LaDonna Sanders Redmond was 13—”an impressionable girl,” she says—when she went into the record store in her Chicago neighborhood with a friend and saw a big poster of Prince. It was the late 1970s. Redmond was into Michael Jackson as well as David and Shaun Cassidy, some classic soul and R & B. But now there was Prince.
“We said, ‘He’s really cute!'” Redmond recalls. And then she heard him. In fact, over the next four decades, she saw him perform more times than she can remember, in Chicago and Los Angeles and points in between. “In the ’80s I spent a considerable amount of money following him around on the Purple Rain tour,” she says. “I would always break my neck to see him.”
Now, at 53, Redmond hosts Lavender Sun, a radio tribute to Prince and his musical roots that airs on Fridays at 6 p.m. on KRSM 98.9 FM (repeated on Sundays at 6 p.m.). And she’s been the organizing force—the self-described “curator of artists” behind Funk Fest, a special edition of Mia’s Family Day this upcoming Sunday, August 13, celebrating Prince’s legacy.
The stage line-up includes Jayanthi Kyle, PaviElle, and the Unlimited Next Level Drill & Dance team, with MCs from KMOJ and 105 The Vibe. There will be DJs and face-painting and art-making and a special preview of photographs taken of Prince in 1977, just before he became an international star.
A Superfan in Minneapolis
Redmond moved to Minnesota seven years ago, after beginning her career in Chicago as a community organizer around issues of violence, substance abuse, and access to healthy food (she was named a Responsibility Pioneer by TIME magazine, and recorded a popular TEDx talk about food justice). And for a long time she regularly commuted past Paisley Park, Prince’s studio and home in Chanhassen, without realizing it.
Her fascination with Prince had always been from afar, and after moving to his backyard it took a while for her to put his story together, to realize where he grew up and how much he was a still a part of the community in spirit and in person.

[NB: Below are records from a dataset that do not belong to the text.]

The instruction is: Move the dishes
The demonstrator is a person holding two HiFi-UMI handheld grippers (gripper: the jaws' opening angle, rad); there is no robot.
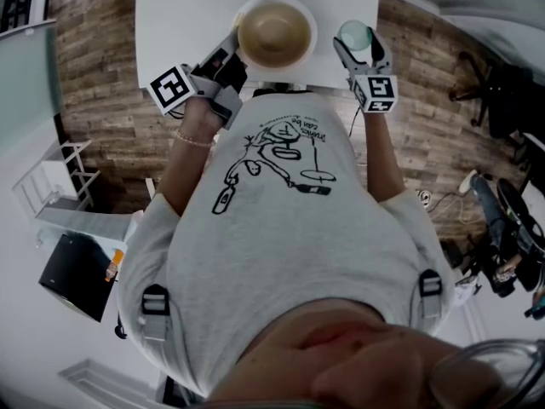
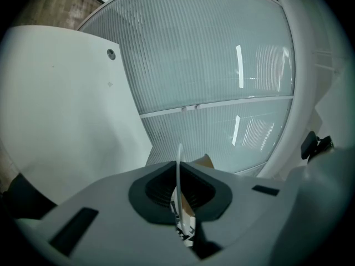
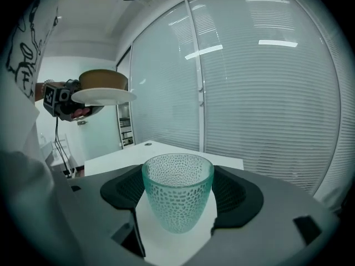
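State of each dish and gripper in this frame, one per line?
plate: level, in the air, rim clamped
bowl: upright, riding on the plate
glass: upright, empty, held
left gripper: shut on the plate
right gripper: shut on the glass

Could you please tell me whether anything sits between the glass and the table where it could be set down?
Nothing visible does: the table shows bare white under the glass, and the plate with its bowl is held up off to the left.
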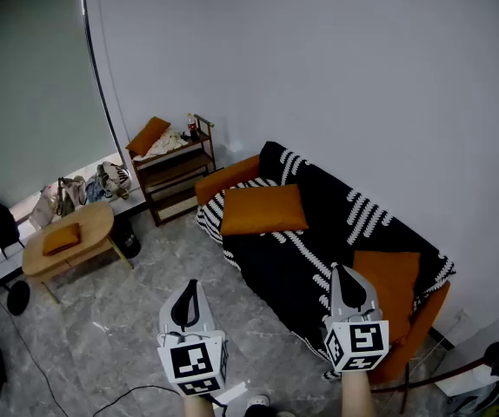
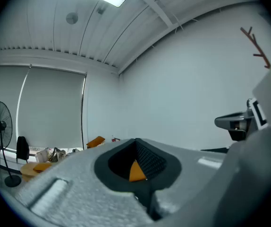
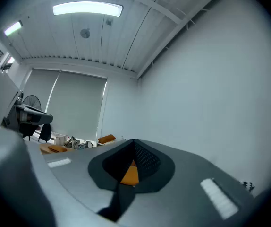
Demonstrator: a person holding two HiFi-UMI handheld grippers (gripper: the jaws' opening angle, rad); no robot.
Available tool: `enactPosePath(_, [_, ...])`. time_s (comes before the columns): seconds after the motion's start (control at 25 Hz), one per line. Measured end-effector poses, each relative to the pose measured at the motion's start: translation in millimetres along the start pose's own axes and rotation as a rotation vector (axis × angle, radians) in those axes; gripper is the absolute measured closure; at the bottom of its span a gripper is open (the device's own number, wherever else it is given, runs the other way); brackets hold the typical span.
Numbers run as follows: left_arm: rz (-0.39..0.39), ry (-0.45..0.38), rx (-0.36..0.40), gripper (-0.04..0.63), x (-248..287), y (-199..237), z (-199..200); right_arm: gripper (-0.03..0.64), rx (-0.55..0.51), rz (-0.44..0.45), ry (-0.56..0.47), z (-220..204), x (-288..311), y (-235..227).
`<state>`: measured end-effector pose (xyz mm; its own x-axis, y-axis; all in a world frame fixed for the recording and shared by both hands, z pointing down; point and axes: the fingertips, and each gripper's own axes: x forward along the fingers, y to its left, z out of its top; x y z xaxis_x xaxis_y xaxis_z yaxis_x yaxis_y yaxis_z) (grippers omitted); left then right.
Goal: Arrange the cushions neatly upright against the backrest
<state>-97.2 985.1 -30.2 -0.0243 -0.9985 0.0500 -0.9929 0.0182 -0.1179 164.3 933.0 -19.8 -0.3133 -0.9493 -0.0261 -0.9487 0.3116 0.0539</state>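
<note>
A sofa (image 1: pixel 319 233) under a black-and-white striped throw stands against the white wall. One orange cushion (image 1: pixel 262 208) lies flat on the seat near the left armrest. A second orange cushion (image 1: pixel 390 278) lies on the seat at the right end. My left gripper (image 1: pixel 190 287) is shut and empty, hovering over the floor in front of the sofa. My right gripper (image 1: pixel 342 273) is shut and empty too, above the seat's front edge just left of the second cushion. Both gripper views show closed jaws, left gripper (image 2: pixel 136 145) and right gripper (image 3: pixel 134 146), with only an orange sliver behind them.
A wooden shelf (image 1: pixel 173 174) left of the sofa carries another orange cushion (image 1: pixel 149 135). A round wooden table (image 1: pixel 69 233) holds an orange pad (image 1: pixel 61 238). Bags (image 1: pixel 84 188) lie by the window blind. A cable (image 1: pixel 119 396) runs over the grey tile floor.
</note>
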Motion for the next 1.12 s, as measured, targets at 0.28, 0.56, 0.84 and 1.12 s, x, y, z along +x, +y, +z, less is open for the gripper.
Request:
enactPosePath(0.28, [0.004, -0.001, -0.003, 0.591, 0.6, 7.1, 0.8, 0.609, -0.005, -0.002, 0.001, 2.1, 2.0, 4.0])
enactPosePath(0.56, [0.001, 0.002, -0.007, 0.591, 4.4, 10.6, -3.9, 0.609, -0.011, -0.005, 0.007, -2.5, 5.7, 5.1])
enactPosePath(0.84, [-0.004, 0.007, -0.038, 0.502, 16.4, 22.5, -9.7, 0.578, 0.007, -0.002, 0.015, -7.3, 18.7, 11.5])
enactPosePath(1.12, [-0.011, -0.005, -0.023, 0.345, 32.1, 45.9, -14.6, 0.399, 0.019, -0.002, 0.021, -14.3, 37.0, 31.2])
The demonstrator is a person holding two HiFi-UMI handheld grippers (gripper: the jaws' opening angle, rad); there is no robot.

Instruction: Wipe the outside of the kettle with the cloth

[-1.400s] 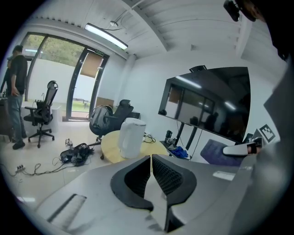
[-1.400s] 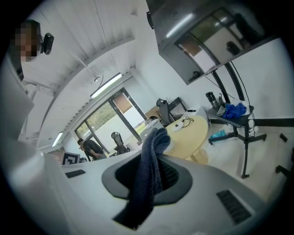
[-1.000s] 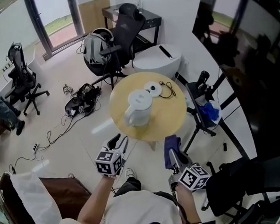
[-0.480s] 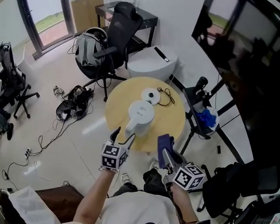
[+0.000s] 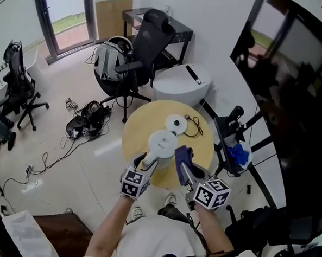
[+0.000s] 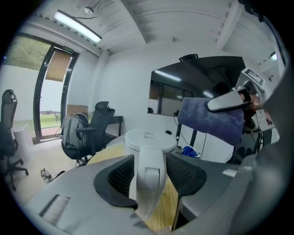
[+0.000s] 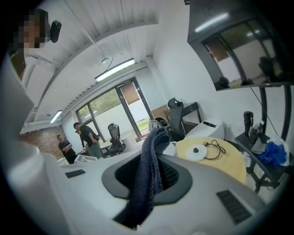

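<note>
Atop the round yellow table [image 5: 204,150], the left gripper [image 5: 146,161] is closing its jaws round the stiff, likely slick handle [image 6: 149,174] of the white plastic kettle [image 5: 162,142], while the right gripper [image 5: 183,168] pinches the limp navy cloth [image 7: 149,179].

beyond kettle [image 5: 162,142]: base [image 5: 176,122] and cord [image 5: 194,125] lie on table [image 5: 206,145], bare top around them | left of kettle: table rim close, open floor [image 5: 96,162] past it | right of kettle: black stand [image 5: 236,113] off the rim | far beyond kettle: office chair [image 5: 151,38], white cabinet [image 5: 180,84] crowd the way
</note>
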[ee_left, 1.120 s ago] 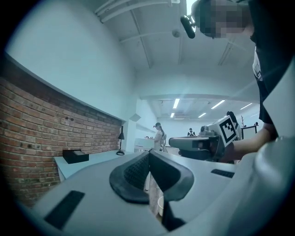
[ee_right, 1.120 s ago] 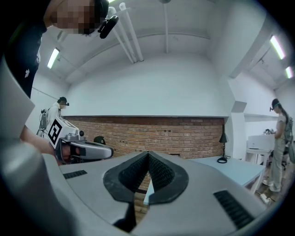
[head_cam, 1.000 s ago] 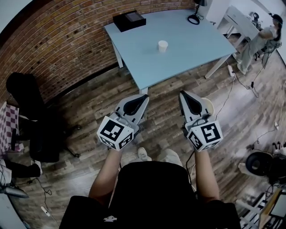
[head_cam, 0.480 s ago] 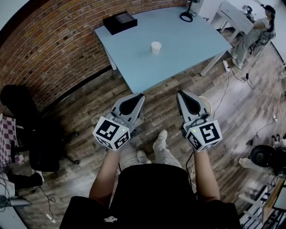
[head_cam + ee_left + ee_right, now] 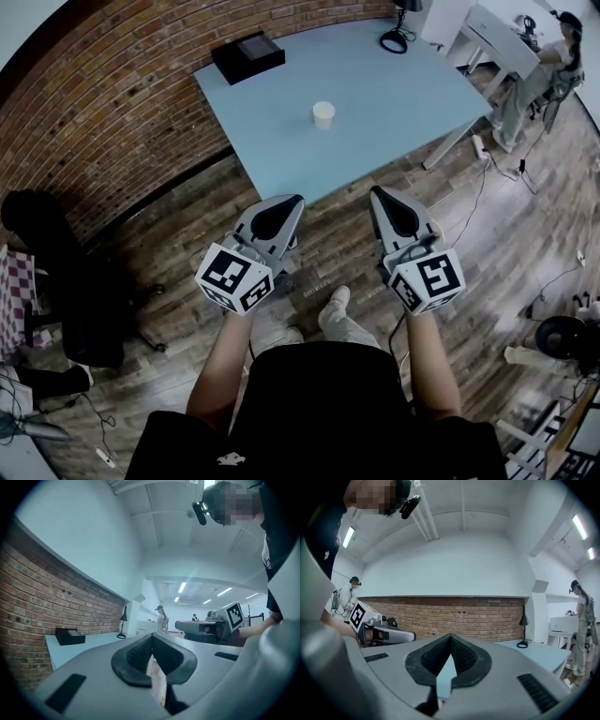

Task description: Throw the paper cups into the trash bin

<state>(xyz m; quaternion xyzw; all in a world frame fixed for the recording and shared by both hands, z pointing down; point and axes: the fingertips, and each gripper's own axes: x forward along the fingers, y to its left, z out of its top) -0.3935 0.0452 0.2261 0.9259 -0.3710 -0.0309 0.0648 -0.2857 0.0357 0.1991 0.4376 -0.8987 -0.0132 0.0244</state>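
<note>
Paper cup (image 5: pixel 323 114) stands upright mid-counter (image 5: pixel 403 89); only the head view shows it. Left claw (image 5: pixel 293 201) and right claw (image 5: pixel 376 193) hang near, over the wooden floor (image 5: pixel 178 239), both closed together and empty. Each gripper view shows the far desk lamp (image 5: pixel 524 631) in profile.

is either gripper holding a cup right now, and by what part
Nothing is held. The left gripper and the right gripper are both shut with nothing between their fingers. The paper cup stands apart on the table.
</note>
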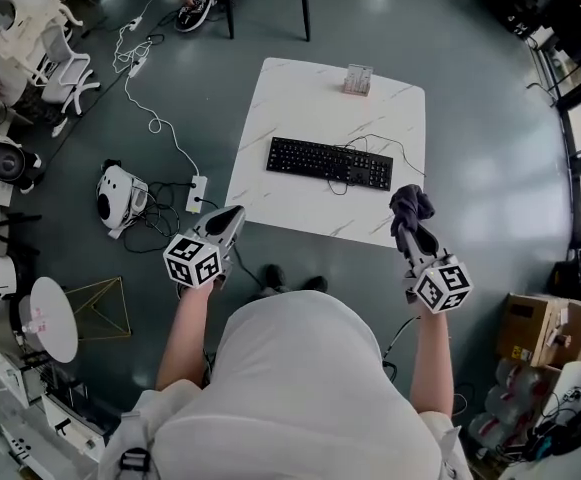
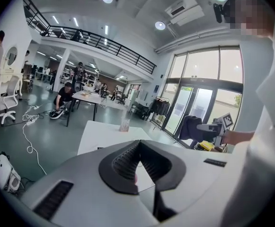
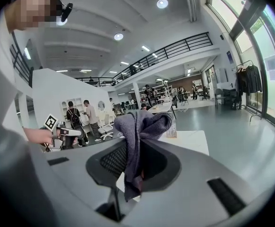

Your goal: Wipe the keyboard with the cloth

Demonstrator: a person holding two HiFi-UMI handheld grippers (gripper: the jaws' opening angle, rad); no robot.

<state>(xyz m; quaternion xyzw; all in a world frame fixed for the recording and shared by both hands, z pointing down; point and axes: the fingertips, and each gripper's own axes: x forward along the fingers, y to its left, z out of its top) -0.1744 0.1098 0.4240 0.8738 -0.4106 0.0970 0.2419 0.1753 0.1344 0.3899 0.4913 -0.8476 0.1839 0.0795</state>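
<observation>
**Two hand-held grippers hovering at the near edge of a table, one of them carrying a cloth**

In the head view, a white marble-patterned rectangular table (image 1: 300, 98) is standing on an open grey floor in the upper middle of the frame. Bare floor is showing above and to the right of it. At the left, a white power strip (image 1: 197, 190) with trailing cables is lying close to its lower left corner.

A long black computer keyboard (image 1: 330, 162) is lying across the middle of the tabletop. Bare surface is showing above it, and a narrower strip is showing below it towards the near edge.

The left gripper (image 1: 232, 218) is hanging off the table, just left of its lower left corner, with its jaws pressed together on nothing. The right gripper (image 1: 416, 234) is overlapping the lower right corner, its jaws clamped on a crumpled dark grey cloth (image 1: 408, 206). The cloth is bunching above the jaw tips, below and right of the keyboard and apart from it.

A small pinkish holder (image 1: 358, 79) is standing at the table's far edge; its contents are too small to tell.
</observation>
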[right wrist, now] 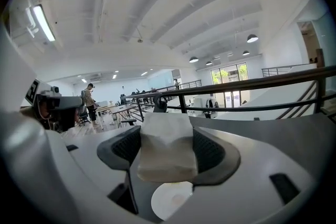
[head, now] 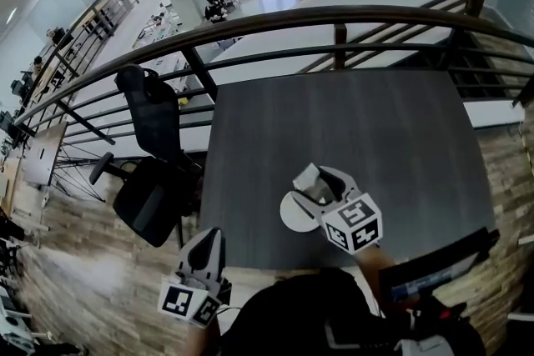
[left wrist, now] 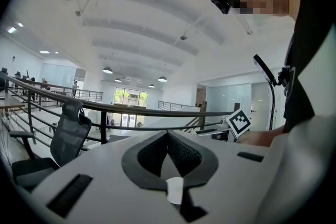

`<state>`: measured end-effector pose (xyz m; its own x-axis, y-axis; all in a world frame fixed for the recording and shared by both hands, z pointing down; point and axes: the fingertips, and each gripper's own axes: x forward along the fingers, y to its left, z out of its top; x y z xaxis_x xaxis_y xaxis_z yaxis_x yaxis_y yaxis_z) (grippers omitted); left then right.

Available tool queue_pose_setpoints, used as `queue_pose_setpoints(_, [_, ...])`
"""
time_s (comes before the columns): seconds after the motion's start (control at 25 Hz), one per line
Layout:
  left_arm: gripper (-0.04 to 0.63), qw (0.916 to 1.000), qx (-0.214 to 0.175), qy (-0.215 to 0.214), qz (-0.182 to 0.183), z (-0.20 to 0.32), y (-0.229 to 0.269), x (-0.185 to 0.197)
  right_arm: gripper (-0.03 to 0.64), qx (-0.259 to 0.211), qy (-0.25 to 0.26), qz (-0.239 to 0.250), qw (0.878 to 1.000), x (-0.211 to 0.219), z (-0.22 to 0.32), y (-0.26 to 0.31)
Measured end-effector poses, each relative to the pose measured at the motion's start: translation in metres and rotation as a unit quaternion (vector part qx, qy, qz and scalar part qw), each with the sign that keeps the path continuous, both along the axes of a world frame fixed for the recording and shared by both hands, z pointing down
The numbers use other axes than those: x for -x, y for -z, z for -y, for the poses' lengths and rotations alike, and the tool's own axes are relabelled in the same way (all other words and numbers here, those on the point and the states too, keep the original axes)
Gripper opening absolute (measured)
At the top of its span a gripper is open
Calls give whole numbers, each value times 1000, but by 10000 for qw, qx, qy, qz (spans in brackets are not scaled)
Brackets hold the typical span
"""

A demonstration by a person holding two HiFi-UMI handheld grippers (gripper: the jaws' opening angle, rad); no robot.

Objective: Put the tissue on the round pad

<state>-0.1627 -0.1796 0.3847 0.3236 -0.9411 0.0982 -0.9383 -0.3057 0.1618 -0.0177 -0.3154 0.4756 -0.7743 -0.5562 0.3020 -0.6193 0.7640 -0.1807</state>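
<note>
Head view looks steeply down on a dark grey table (head: 375,146) set against a curved railing (head: 334,17). The right gripper (head: 321,182) hangs over the table's 6 o'clock edge, its marker cube toward the person. Its jaws pinch a white tissue pack (head: 305,176) from both sides. The pack is held just above a round white pad (head: 294,214) that lies flat on the table, and it overlaps the pad's 12 o'clock part. I cannot tell whether pack and pad touch.

Right gripper view shows the pack filling the gap between the ribbed jaw pads, with the round pad below it at 6 o'clock.

The left gripper (head: 210,239) is off the table at the frame's 7 o'clock. Its own view shows the jaws pressed together with nothing between them.

A black office chair (head: 154,167) stands at 9 o'clock from the table.
</note>
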Motion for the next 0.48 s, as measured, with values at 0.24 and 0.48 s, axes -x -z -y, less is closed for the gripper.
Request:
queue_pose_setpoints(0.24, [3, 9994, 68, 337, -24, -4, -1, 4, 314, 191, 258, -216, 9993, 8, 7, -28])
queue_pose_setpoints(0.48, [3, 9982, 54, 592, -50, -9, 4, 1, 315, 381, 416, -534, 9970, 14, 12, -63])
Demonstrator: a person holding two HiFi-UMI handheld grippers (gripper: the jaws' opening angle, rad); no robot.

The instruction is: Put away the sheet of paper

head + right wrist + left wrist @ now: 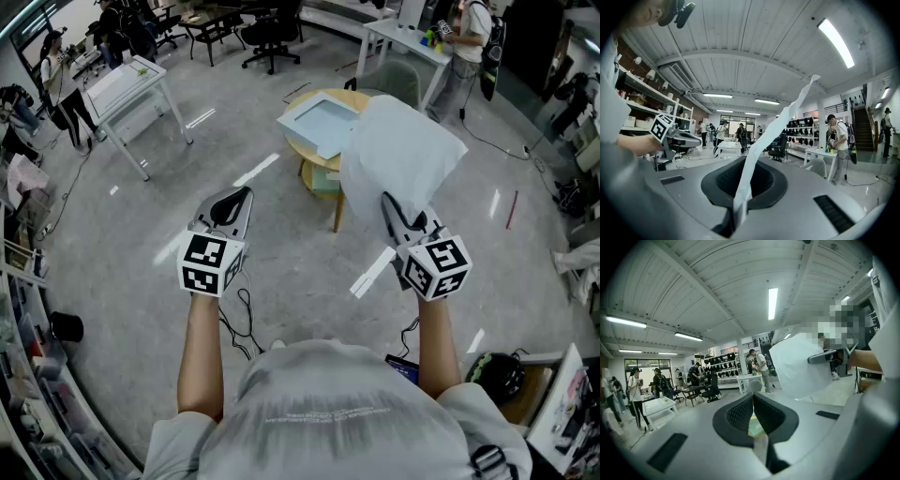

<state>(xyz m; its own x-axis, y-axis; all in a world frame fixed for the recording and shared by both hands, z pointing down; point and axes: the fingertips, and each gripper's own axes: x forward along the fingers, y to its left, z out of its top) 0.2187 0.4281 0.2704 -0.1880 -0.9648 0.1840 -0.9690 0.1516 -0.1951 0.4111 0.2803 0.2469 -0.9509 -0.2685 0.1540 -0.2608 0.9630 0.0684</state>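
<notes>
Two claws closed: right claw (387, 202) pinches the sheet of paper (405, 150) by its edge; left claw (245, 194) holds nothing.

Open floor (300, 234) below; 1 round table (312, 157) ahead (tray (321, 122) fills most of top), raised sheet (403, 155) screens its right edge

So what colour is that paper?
The sheet of paper is plain white, clearest in the head view.
</notes>
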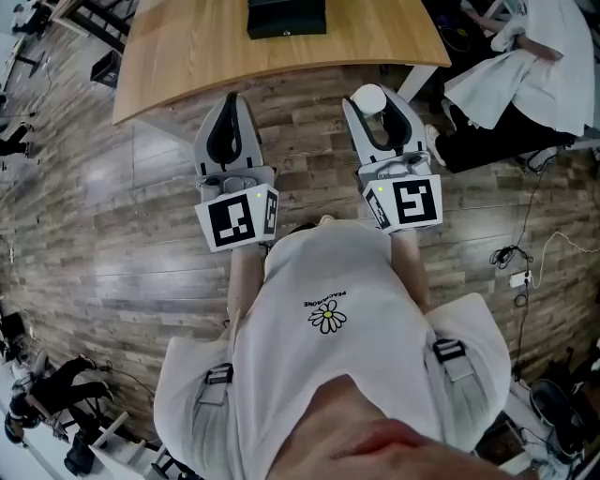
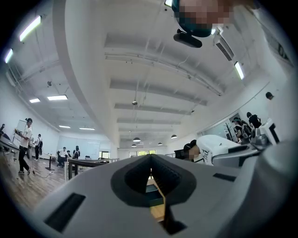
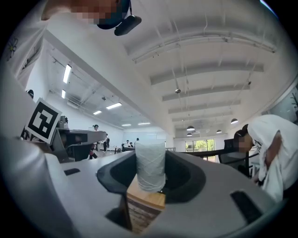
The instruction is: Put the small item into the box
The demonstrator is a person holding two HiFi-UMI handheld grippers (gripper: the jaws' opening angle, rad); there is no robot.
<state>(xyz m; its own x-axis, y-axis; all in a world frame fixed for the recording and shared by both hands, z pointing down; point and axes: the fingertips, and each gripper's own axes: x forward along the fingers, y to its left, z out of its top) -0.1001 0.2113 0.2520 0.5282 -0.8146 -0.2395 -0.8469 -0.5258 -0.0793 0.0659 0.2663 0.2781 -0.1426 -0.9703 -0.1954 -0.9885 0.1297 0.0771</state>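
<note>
The small item (image 1: 368, 97) is a white wrapped cylinder, and my right gripper (image 1: 372, 103) is shut on it, just short of the wooden table's (image 1: 187, 47) near edge. In the right gripper view the white item (image 3: 150, 165) stands upright between the pads of the right gripper (image 3: 150, 160), with the table's wood (image 3: 145, 199) below it. The dark box (image 1: 286, 17) lies on the table at the far middle. My left gripper (image 1: 232, 101) is shut and empty, also before the table edge. Through the slit of the left gripper (image 2: 151, 162) a sliver of the box (image 2: 153, 189) shows.
Both grippers hang over a grey wood-plank floor (image 1: 112, 244). A person in white (image 1: 525, 75) sits at the right, close to the table corner. Cables and a plug (image 1: 518, 272) lie on the floor at the right. Dark equipment (image 1: 47, 403) stands at the lower left.
</note>
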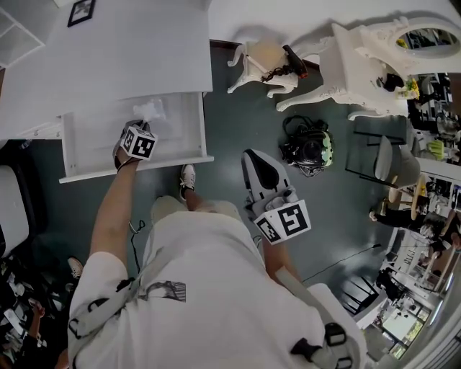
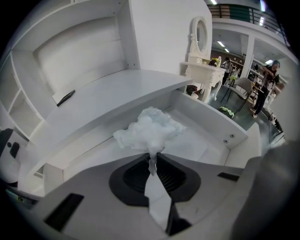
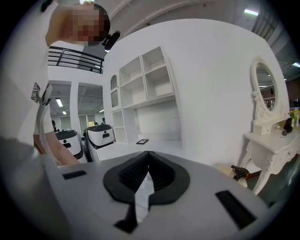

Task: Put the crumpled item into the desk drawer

Redmond was at work last April, at the Seward Co-op, when she got a push notification on her phone from CNN or TMZ saying a person was found dead at Paisley Park. Later, she received a text from her sister: Prince is dead. She took the rest of the day off.
She went to her gym, which happens to be frequented by people who knew Prince well: his bodyguards, people who grew up with him—men who are six-foot-three mountains of muscle, she says. “They were just lying on the floor, crying,” she says. “They were devastated. And so was I. Profound grief.”
When the tribute concerts began, Redmond was having back problems that later required surgery, and was in no shape to stand for a show at 2 in the morning. So she decided to host her own. Just a week after his death, she threw a Prince block party at Sabathani Community Center in south Minneapolis, the site formerly known as Bryant Junior High School, where Prince went to school and quietly stayed involved after his rise to fame.
Redmond sought to saturate that party—as well as Funk Fest—with many of the creative outlets Prince had explored, the broad spectrum of his musical influences (funk, R&B, hip-hop) but also dance, DJing, showmanship. And she wanted it accessible to kids.
“When I think about Prince, I’m reminded that his story didn’t begin at 18, when he became famous, that at one point he was a child,” Redmond says. “He was a little boy who apparently walked around town with his guitar on his back, finding these little enclaves to play music. It was probably a respite for him, given how tumultuous his childhood was. And when I think about the stress that young people are going through right now, that’s part of what I’m trying to address with Funk Fest—using the creative legacy of Prince to connect with young people who are lookingto explore their own creativity.
“When I was a teenager, I didn’t see the struggle that Prince was having with his identity, his refusal to allow other people to name him or his decision to not even name himself. It was only later that I realized he had made the decision to be who he wanted to be.”